Itroll sono personaggi della mitologia del nord Europa e del mondo di Tolkien, a volte descritti come gnomi non benevoli, a volte come giganti poco furbi. Ma se qualcuno vi scrive «non nutrire i troll», non dovete preoccuparvi per strane mutazioni del gatto o del criceto cui non fate mancare croccantini e semi di girasole. Vi stanno invitando a non dar retta a un disturbatore, un troll che trolleggia, che si infila in una conversazione in rete solo per dar fastidio: è volgare, va fuori tema, chiede cose note alla comunità, esprime posizioni esagerate, è insomma fuori luogo. Come i politici che insultano un morto o un debole, proprio così. Razze fastidiose, difficili da comprendere e combattere. Per fortuna abbiamo ora un’opera estremamente chiara, un inedito intitolato On Trolling nella traduzione dal greco.

Un’autorevole rivista americana ne pubblica la versione inglese, avanzando per l’autore addirittura il nome di Aristotele, lo Stagirita morto nel 322 a.C. Si tratta di un’ipotesi di lavoro, vediamo lo stile di questo anonimo: «Che trolleggiare sia cosa vergognosa, e che nessun uomo dotato di buon senso accetterebbe di essere definito un troll, è un fatto sul quale tutti concordano; ma che cosa significhi trolleggiare, in quanti modi lo si possa fare, e se si dia una forma di eccellenza nell’essere troll, è cosa oscura».

L’incipit è aristotelizzante, in effetti: un breve ed efficace stato della questione. Il prosieguo lo è ancora di più:«Invero trolleggiare si dice in molti modi». Questo è proprio un calco dell’essere che si dice in molti modi nel libro quarto, capitolo due, della Metafisica, indice del superamento della paralisi parmenidea e del dualismo platonico. Seguono poi diverse ipotesi, compresa quella del folle che trolleggia sul proprio blog . Quindi le soluzioni: «in senso proprio, si dice troll chi parla a una comunità come membro della stessa», ma in verità ne è nemico, il suo scopo è distruggere il bene che unisce tale comunità. Pertanto «mette in discussione ciò che è ritenuto vero, deplora ciò che è ammirato, o genera paure per piccoli problemi come fossero enormi e considera piccoli quelli enormi». Ma, e qui si nota la finezza del filosofo che osserva con l’acribia dello scienziato, il troll non usa grossolane menzogne. Infatti «dice cose false in modo che suonino vere», e soprattutto «suggerisce, indica», dove la traduzione di making an indication ci vien fatto sapere essere del verbo semainein, il significare in senso ampio.
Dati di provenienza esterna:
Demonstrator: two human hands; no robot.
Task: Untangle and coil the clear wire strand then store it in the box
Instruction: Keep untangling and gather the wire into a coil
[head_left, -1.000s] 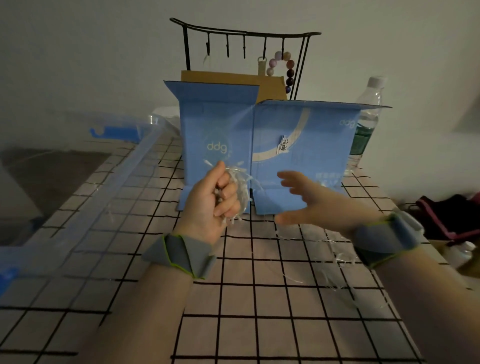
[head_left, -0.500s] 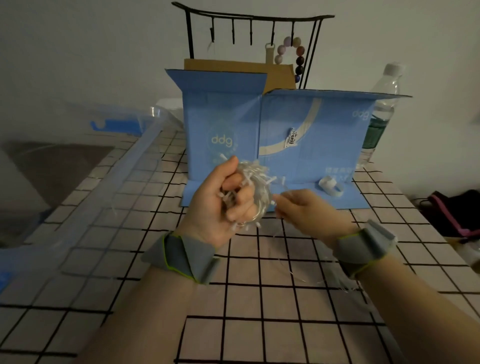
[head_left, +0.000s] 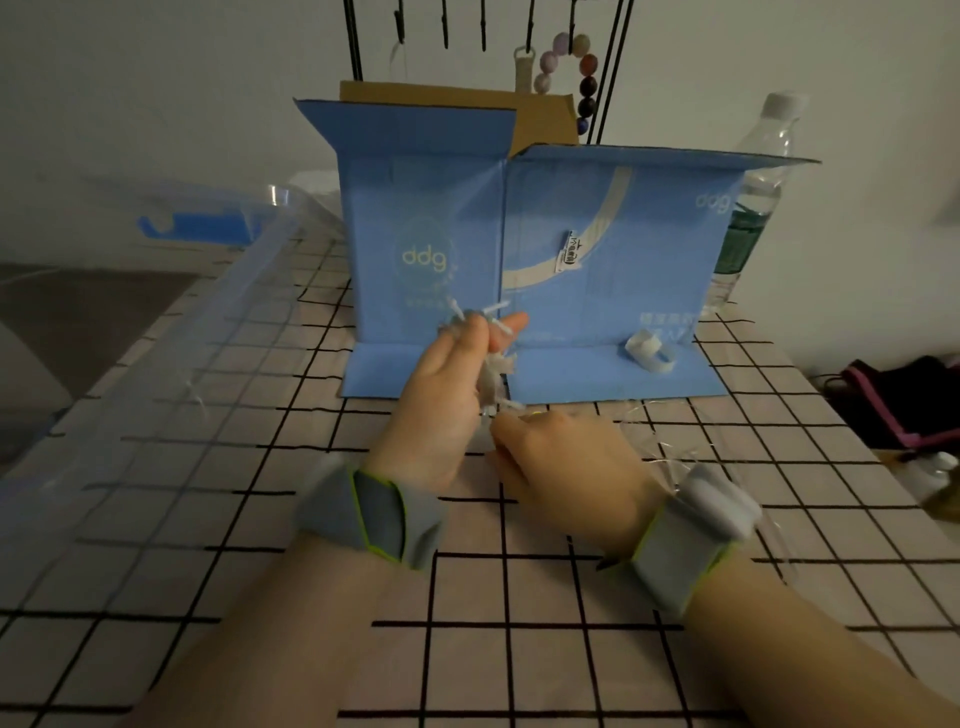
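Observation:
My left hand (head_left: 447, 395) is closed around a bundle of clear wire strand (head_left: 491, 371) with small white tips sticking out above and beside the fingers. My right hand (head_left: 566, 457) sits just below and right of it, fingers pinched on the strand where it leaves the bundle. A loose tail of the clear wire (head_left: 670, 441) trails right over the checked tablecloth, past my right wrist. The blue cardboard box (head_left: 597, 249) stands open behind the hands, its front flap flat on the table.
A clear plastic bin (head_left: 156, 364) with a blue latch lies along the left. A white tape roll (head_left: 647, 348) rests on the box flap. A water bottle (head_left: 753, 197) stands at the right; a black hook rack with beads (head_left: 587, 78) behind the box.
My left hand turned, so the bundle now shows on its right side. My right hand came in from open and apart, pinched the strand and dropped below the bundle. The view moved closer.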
Per questo è difficile cogliere in fallo il troll, perché secondo le più astute tecniche della retorica farà in modo di dire che non intendeva proprio quello, che non lo si capisce, che lo si vuole isolare, che il suo fine era solo quello di far aprire gli occhi e aiutare la discussione.

Si dice che sia un debole, il troll, in effetti se fosse forte userebbe ben altre armi dialettiche (rimane un dubbio sulla traduzione dal greco: quando si legge che il trollsits in pyjamas, come sarà l’originale? Il troll vive mollemente sul triclinio? Si veste solo con tuniche comode? Non indossa mai la corazza di bronzo?). Altra traccia dello Stagirita è poi il riferimento a Socrate, oggetto di amore e odio da sempre, da quando forse all’Accademia Platone lodava commosso il martire maestro e Aristotele non poteva fare a meno di notare la sottile ipocrisia del socratico «sapere di non sapere» stigmatizzata nell’Etica nicomachea. I troll poi esistono a causa della debolezza delle relazioni all’interno delle comunità, chiunque può entrare e uscire senza controllo (nei ginnasi non funzionava così). D’altra parte il problema è presto risolto: si dica chiaramente che non si devono nutrire i troll. Tutti lo sapranno, di conseguenza tutti lo faranno, secondo le modalità della ragion pratica. Se questo inedito è un falso, si tratta di un ottimo falso.